In the past, in such an environment, we might have expected the US 10-year treasury yield to fluctuate around 4 per cent. On the basis that history repeats itself first as tragedy and then as farce, we might accept that yields in future may be lower than in past cycles, but it is hard to see why they should remain at their current supremely low levels.

The eurozone has the opposite problems to the US. The economy is fragmenting. Germany is doing well, but other markets in the currency area are struggling. It was always going to be a struggle for Spain, Italy and France – let alone Portugal, Ireland and Greece – to compete with Germany on productivity.

If price competition is also removed, as has happened through the imposition of a common currency, what is left? Instead of the periphery being drawn into the core, the core, ex Germany, is being drawn to the periphery. France and Italy are being undercut by Spain within the union, while Spain is undercut by Poland and the Czech Republic outside the union.

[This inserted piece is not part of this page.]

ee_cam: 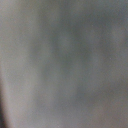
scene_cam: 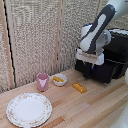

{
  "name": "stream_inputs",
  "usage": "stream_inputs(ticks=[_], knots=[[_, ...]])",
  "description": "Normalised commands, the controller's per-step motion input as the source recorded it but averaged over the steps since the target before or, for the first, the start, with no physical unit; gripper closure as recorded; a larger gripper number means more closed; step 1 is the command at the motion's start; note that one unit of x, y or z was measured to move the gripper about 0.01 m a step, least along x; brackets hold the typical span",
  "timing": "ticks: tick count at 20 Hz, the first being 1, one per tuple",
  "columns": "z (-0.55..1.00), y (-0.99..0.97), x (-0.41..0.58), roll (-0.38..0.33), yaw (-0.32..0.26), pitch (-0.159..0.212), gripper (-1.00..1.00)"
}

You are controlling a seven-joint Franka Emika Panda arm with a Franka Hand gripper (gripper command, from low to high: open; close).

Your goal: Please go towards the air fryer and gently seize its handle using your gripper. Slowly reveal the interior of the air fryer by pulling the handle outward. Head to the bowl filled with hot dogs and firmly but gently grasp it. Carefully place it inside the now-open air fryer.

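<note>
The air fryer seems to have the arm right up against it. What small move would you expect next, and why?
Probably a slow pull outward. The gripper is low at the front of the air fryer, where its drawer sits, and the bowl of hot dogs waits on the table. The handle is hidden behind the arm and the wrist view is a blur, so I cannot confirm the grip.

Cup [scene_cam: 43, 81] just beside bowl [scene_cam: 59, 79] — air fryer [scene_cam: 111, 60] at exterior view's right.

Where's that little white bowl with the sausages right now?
In the exterior view, the bowl sits on the table left of centre, between the pink cup and the orange block.
</note>
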Motion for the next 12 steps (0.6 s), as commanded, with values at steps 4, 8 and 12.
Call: stream_inputs(ticks=[4, 8, 12], knots=[[-0.01, 0.18, 0.125, -0.034, 0.01, 0.036, 1.0], [0.0, 0.17, 0.055, -0.025, 0.001, 0.006, 1.0], [0.12, 0.15, 0.011, -0.033, 0.0, 0.001, 1.0]])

The European Central Bank looks on and makes threatening noises, but it is not in any practical sense a central bank at all and there is little it can do. Its latest manoeuvre, the targeted long-term refinancing operation (TLTRO), does little more than extend policies that have already failed. Its cut in interest rates is likely to have equally little effect, given that government bond yields are below those in the US even on the periphery.

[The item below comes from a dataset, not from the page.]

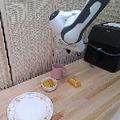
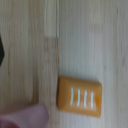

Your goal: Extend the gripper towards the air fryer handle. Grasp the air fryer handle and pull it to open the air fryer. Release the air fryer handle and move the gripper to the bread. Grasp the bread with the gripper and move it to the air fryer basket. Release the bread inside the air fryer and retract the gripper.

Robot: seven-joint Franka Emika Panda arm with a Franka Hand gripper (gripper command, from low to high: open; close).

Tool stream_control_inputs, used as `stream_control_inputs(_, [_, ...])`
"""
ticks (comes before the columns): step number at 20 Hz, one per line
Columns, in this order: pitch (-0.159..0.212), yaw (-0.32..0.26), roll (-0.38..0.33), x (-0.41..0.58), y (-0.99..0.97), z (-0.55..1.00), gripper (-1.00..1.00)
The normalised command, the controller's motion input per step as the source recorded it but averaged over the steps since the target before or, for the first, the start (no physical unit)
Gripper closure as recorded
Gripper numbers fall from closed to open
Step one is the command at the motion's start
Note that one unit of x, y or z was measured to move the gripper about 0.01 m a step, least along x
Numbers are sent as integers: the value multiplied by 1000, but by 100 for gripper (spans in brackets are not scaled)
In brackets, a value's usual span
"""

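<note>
**A:** What is on the table?

**B:** A pale wooden table (image 1: 97, 97) fills the lower part of the exterior view. On it, toward that view's right and at the back, stands the fryer (image 1: 106, 46), a big glossy black box. Its handle (image 1: 94, 55) shows as a dark bar on the front panel. The basket looks pushed in, flush with the body, though the picture is soft.

**A:** And the bread?

**B:** The bread (image 1: 74, 82) is a small golden-brown stick lying flat on the wood, near the middle of the table. A pink mug (image 1: 58, 71) stands just beside it, toward the exterior view's left. In front of the mug sits a small white bowl (image 1: 49, 84) with yellow chunks in it. A large patterned plate (image 1: 30, 108) lies nearer the camera, on the exterior view's left.

**A:** Where is the arm?

**B:** The white arm (image 1: 77, 22) reaches in from the upper right and bends down above the mug and bread. The gripper (image 1: 78, 49) hangs above the bread, apart from it. I cannot tell whether its fingers are apart or together.

**A:** What does the wrist view show?

**B:** It looks straight down on the bread (image 2: 80, 96), orange-brown with four pale stripes, lying on wood planks. A blurred pink edge of the mug (image 2: 22, 117) sits near it.
</note>
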Motion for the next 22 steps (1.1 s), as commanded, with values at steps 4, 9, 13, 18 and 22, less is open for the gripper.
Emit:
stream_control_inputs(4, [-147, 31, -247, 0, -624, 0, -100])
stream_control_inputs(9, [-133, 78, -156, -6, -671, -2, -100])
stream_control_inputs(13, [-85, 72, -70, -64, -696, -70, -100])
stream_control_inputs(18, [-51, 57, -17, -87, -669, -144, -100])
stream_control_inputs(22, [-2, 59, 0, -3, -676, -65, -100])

The euro has lurched about from one crisis to the next, from the financial crisis of 2008 to the successive eurozone crises of 2010 and 2011. What it has yet to do is reflect the radically different prospects evident for the US and the eurozone. That is something, in our view, which must eventually follow.

While the US is bringing QE to an end and the eurozone authorities are struggling to launch their own brand of surrogate-QE, the Japanese have declared something akin to monetary warfare. Their $1.4trn QE programme is the equivalent of nearly a third of the total economy, compared to the three programmes in the US, which have amounted to the equivalent of 20 per cent of the economy.

Investors have done well to steer clear of the yen, which has fallen 30 per cent since late autumn 2012, all but drowned under the Bank of Japan’s flood of money. Curiously, bond yields have gone in the opposite direction, from 0.8 per cent at end-September 2012 to 0.6 per cent at end-May 2014.

Given that QE has pushed Japanese inflation to 1.6 per cent (2.9 per cent in Tokyo), this is not a situation that can last by standards of normal logic.

But the Japanese government bond market is not run on logic. It is deeply integrated into the apparatus of government and the main holders, the insurance companies, are only likely to sell as part of a coordinated move sanctioned by the authorities. This may not happen for some time, with the Bank of Japan and the government equally keen to maintain the stimulatory effects of negative real interest rates.

Low interest rates combined with inflation and economic stasis have been a bonanza for companies, reducing their costs while pushing up their prices. They have been able to increase margins to all-time highs, hoarding their increased cash flows. At least until now, employment markets have been too weak to put pressure on wage costs. Default rates have fallen to historic lows.

Until now, investors in the ‘cross-over’, in bonds rated at the bottom end of investment grade and/or the top end of sub-investment grade, have had the double benefit of good yields and capital appreciation. We have enjoyed the ride as much as anyone, but with yields at the BB-rating level coming down to 4 per cent, we are increasingly sceptical of how much further there is to go.

Japan is not the only market to defy logic. If everything moved in predictable patterns markets would be redundant. There is no perfect knowledge. But neither can valuations remain forever suspended in air. At some point, the truth will come and reason will prevail.

Stewart Cowley is an FE Alpha Manager, and heads up the £787m Old Mutual Global Strategic Bond fund. The views expressed here are his own.